He left the store, didn’t buy the items, but did post on Facebook about his experience. That post was shared more than 400 times. “I got so many stories about other stores, some name brand stores that are engaged in price gouging,” said Sharp.

“We really need business to be supportive and helpful,” said Sue McConnell, the President & CEO of the Better Business Bureau Serving Greater Cleveland. She told us all the BBBs in Ohio have turned to Facebook, too. They just started a page called “Stop Price Gouging in Ohio.”

“Our first goal is always to try to get a business to do the right thing,” McConnell said.

We saw one person posting on that page, ‘Hot dogs $5.99 eggs $3 to 6 dollars.’

News 5 has also heard from callers. “The grocery stores are the only ones making any money right now and (they’re) going to take advantage of this situation,” one woman said.

Plus, we’ve seen more than 600 price gouging complaints filed in the last five weeks with Ohio Attorney General Dave Yost’s office. “We need to have a safe marketplace just like we need safe communities and healthy communities,” said Yost.

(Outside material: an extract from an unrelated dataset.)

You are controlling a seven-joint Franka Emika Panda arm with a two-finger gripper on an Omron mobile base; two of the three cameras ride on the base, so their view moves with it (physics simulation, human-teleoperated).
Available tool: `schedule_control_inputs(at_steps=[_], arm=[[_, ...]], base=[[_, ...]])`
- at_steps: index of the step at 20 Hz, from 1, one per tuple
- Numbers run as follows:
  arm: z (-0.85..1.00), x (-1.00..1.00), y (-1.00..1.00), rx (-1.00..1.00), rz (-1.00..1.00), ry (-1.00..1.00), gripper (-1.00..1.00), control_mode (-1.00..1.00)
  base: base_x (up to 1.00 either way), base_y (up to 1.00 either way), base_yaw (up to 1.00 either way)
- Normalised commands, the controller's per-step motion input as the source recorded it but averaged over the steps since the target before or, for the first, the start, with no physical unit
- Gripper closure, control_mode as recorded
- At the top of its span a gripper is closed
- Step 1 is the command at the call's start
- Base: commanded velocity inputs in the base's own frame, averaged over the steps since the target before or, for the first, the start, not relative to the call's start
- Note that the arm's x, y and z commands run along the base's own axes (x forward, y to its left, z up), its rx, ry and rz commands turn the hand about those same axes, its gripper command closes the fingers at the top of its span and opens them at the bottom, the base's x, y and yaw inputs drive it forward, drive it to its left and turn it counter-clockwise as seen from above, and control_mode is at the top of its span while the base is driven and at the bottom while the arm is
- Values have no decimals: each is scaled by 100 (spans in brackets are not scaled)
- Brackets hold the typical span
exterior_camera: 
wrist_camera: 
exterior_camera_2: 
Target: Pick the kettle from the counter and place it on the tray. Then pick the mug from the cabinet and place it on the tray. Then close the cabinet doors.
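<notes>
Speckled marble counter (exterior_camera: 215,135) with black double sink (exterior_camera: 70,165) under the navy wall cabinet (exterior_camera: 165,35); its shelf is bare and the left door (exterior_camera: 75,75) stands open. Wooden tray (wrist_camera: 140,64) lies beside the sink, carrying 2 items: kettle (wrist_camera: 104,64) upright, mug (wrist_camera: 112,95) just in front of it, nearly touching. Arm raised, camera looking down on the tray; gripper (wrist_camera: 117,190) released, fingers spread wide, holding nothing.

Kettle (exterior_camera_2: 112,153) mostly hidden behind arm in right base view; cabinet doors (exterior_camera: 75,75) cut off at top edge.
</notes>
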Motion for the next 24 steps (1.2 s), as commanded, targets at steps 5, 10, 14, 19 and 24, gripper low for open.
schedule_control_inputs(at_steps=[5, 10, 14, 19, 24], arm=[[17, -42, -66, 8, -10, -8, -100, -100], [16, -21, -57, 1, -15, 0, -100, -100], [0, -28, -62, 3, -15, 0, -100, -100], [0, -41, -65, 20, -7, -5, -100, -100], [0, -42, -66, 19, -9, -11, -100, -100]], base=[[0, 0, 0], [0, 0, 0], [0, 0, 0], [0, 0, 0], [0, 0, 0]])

In Ohio, there are no specific anti-gouging laws. This week, though, State Senator Nathan Manning from North Ridgeville co-introduced a bill that would allow the AG, during times of emergency, to establish per-customer, per-transaction quantity limits. “We’re not trying to control the market. We’re trying to keep the river in its channels,” said Most.

Amazon’s river seems to be spilling over. It didn’t take long for us to find two loaves of bread for nearly $19, dish detergent almost $30, and a case of pop $53. All of it despite Amazon’s claim that it’s cracking down on price gouging.

As for Sharp and the Sav Mor store, they managed to come together and held a new conference. The store’s owner said Sharp’s experience was a mistake, but the store is seeing inflated pricing from distributors. “We receive some items like bread, milk, eggs…we receive them as high prices,” said Husn Saeed. “We as a supermarket collect 25%-30%.”

If you do see price gouging, report it right away especially during this time of crisis. The BBB told us that when people see such high prices, they’re forced to go from store to store to find better pricing. That doesn’t help during a time when we all should be limiting our movement outside of the home.